I love that you own putty. Can we talk about the sex tape that also features Kid Rock?
Well, there’s no sex on the sex tape. For it to get characterized that way, I mean, that kind of sucks.
The video was shot in 1999 and then stolen and released in 2006. How difficult was that for you?
What sucks about that is Bob — Kid Rock — and I were friends. He’d been over to my house and we jammed and hung out. We were in Tampa playing with Metallica, and I walked into his trailer and there were some strippers. It’s a time in his life and a time in my life that we’d like to put behind us and not publicize because we have children now, and they’re in school, and their friends read. I know he was pretty pissed off at me when that came out.
Have you spoken to him since?
We haven’t sat down face-to-face. I did apologize to him that I didn’t just burn that thing. I thought that was a skele-ton in the closet that would never find the light of day.
Do you wish you could also burn the video for “Higher”?

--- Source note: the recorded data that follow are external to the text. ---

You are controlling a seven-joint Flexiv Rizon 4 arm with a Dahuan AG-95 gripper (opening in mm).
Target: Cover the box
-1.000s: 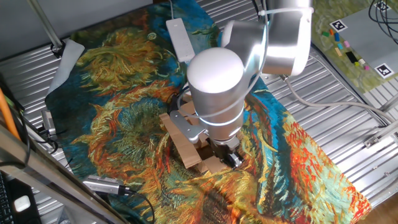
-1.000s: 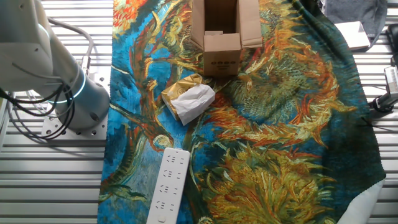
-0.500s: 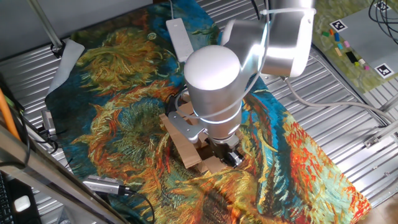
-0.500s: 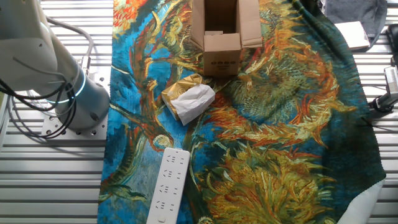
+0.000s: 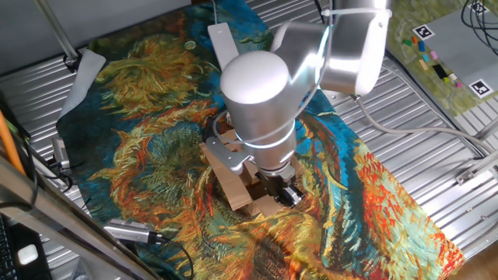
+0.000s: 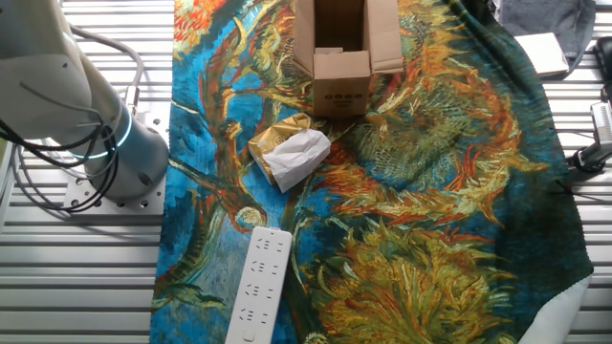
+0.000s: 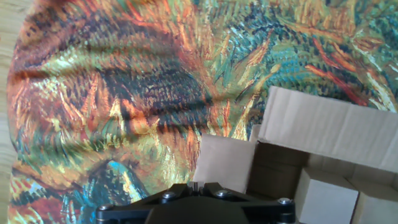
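Note:
The brown cardboard box (image 6: 342, 72) stands open on the patterned cloth, its top flaps spread outward. In one fixed view the arm's big white joint hides most of the box (image 5: 227, 177); only its left flaps show. My gripper (image 5: 286, 194) hangs low at the box's near right corner. In the hand view the box (image 7: 323, 127) fills the lower right, with one flap folded out and small cardboard blocks (image 7: 326, 199) inside. My gripper (image 7: 196, 185) is at the bottom edge, its tips together with nothing between them, above a side flap (image 7: 225, 163).
A crumpled white paper on a gold packet (image 6: 292, 153) lies in front of the box. A white power strip (image 6: 256, 287) lies further off. The robot base (image 6: 96, 124) stands at the cloth's left edge. Cables and a clamp (image 6: 585, 158) sit at the right.
The arm's white joint has shifted a little to the left over the box. The box, paper and power strip have not moved.

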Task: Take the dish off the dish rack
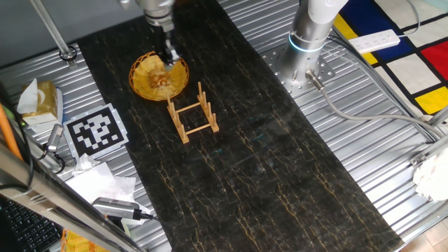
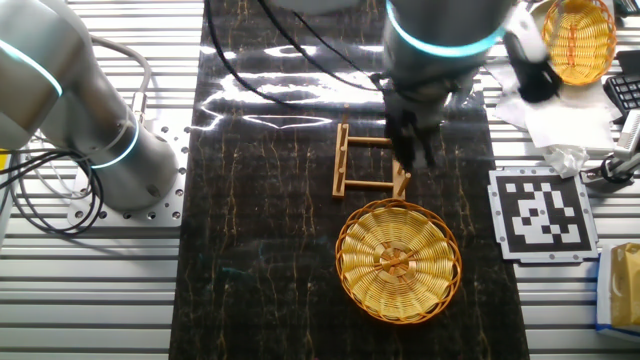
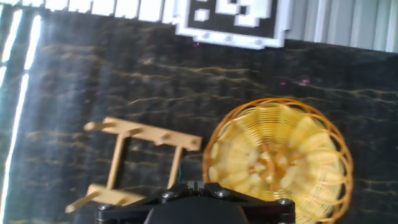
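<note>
Wicker dish [image 2: 399, 261] lying flat on the dark desk [image 2: 260, 200], off the wooden dish rack [image 2: 371, 160] and just beside its end. Gripper [image 1: 168, 54] hanging above the dish's far rim, nothing in it; open or closed, cannot tell. Marker card [image 2: 541, 212] lying right of the rack.

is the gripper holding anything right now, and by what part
Nothing is held. The dish lies flat on the table beside the dish rack, and the gripper is above them, apart from both.
</note>
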Controlling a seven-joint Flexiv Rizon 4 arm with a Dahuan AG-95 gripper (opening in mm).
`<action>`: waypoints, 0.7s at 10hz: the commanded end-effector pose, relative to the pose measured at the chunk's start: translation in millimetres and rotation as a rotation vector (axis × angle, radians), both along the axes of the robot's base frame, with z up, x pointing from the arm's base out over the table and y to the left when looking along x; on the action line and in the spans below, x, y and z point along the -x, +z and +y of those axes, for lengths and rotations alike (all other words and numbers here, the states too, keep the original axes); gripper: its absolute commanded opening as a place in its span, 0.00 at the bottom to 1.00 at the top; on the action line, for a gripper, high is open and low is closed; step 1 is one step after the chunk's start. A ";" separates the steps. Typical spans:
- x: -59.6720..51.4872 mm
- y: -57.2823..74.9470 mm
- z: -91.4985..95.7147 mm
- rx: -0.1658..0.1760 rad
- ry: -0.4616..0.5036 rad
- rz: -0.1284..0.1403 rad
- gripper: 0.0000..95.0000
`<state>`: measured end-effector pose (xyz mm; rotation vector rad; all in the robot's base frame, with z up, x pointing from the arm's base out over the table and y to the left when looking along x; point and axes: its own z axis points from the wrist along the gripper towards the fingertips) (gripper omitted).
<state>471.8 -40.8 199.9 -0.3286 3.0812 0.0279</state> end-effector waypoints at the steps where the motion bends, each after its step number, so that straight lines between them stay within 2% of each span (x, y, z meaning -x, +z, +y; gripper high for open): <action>1: 1.2 -4.5 12.6 0.017 0.037 0.001 0.00; 3: -0.4 -6.8 18.7 0.036 0.089 0.003 0.00; 7: 3.5 -11.2 29.3 0.051 0.111 0.005 0.00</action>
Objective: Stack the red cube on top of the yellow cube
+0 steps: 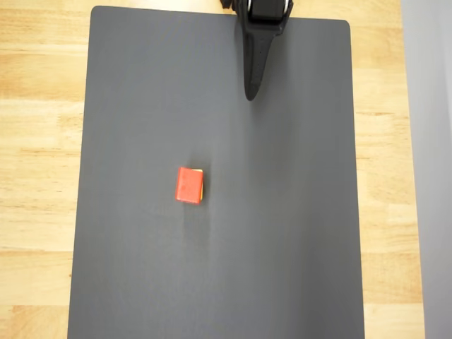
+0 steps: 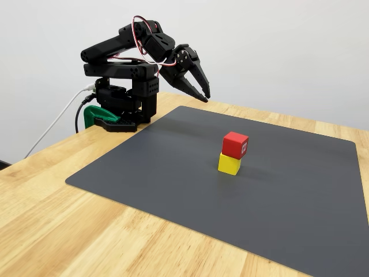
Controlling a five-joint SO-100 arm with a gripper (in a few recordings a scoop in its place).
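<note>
The red cube (image 2: 235, 145) rests on top of the yellow cube (image 2: 229, 164) near the middle of the dark grey mat (image 2: 288, 190). From overhead the red cube (image 1: 188, 185) covers nearly all of the yellow cube (image 1: 202, 187), which shows as a thin strip along its right side. My gripper (image 2: 204, 95) is folded back above the mat's far edge, well away from the stack, with its fingers together and nothing between them. In the overhead view the gripper (image 1: 250, 93) points down from the top edge.
The mat (image 1: 296, 247) lies on a light wooden table (image 2: 86, 231). The arm's base (image 2: 118, 109) with a green clamp stands at the table's far left corner. A white wall is behind.
</note>
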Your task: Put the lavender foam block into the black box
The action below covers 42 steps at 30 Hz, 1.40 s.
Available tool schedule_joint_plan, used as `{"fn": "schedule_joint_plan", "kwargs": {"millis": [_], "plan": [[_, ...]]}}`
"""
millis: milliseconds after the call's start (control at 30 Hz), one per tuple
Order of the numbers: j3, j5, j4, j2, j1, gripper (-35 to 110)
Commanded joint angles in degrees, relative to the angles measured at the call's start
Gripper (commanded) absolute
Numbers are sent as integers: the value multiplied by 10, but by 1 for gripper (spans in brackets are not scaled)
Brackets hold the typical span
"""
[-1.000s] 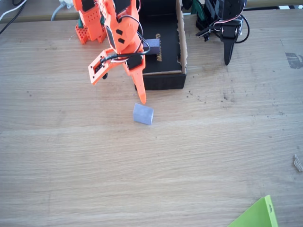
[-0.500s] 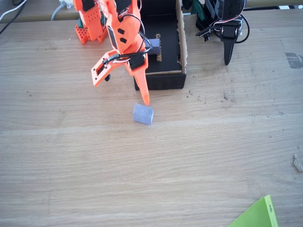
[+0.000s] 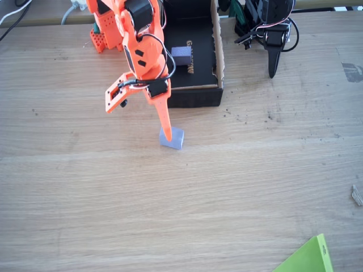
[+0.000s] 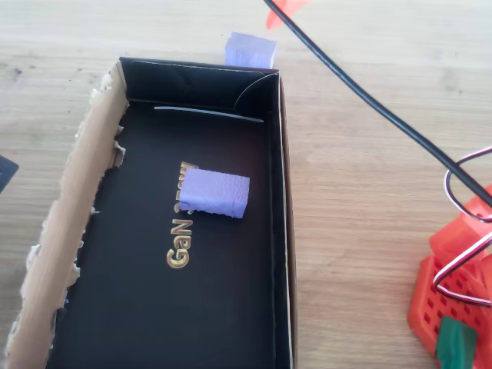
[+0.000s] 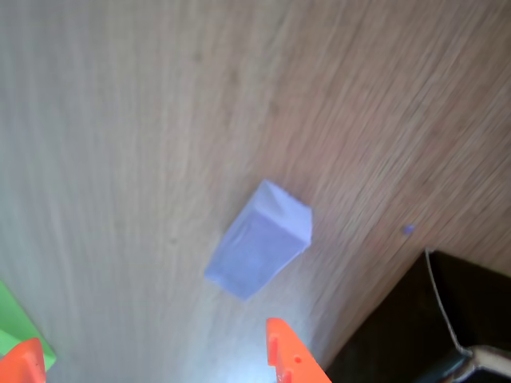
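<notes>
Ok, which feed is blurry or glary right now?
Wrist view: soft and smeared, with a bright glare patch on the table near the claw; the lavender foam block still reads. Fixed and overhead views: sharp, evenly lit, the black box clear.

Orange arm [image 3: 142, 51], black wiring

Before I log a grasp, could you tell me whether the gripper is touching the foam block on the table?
Apart. In the wrist view, bare table separates the gripper fingertips from the block; the jaws stand open.
</notes>
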Motion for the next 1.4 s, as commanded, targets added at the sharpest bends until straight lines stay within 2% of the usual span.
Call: {"fn": "schedule_joint_plan", "kwargs": {"millis": [0, 500, 967, 1367], "plan": [[4, 1, -10, 4, 5, 37], [1, 3, -33, -23, 2, 38], [4, 65, 15, -36, -19, 38], [4, 70, 11, -39, -25, 37]]}}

We look back at a lot of our video diary with a kind of “What were we thinking? Ewww.” Hopefully, this go-around we’ll make sure that they reflect the artistic side of who we are in that medium.
Does that mean you won’t be taking off your shirt in your next video?
Not intentionally. If it’s a live video, it might come off for a minute, just because I sweat through it. But, no, there’s no shirt coming off in the video.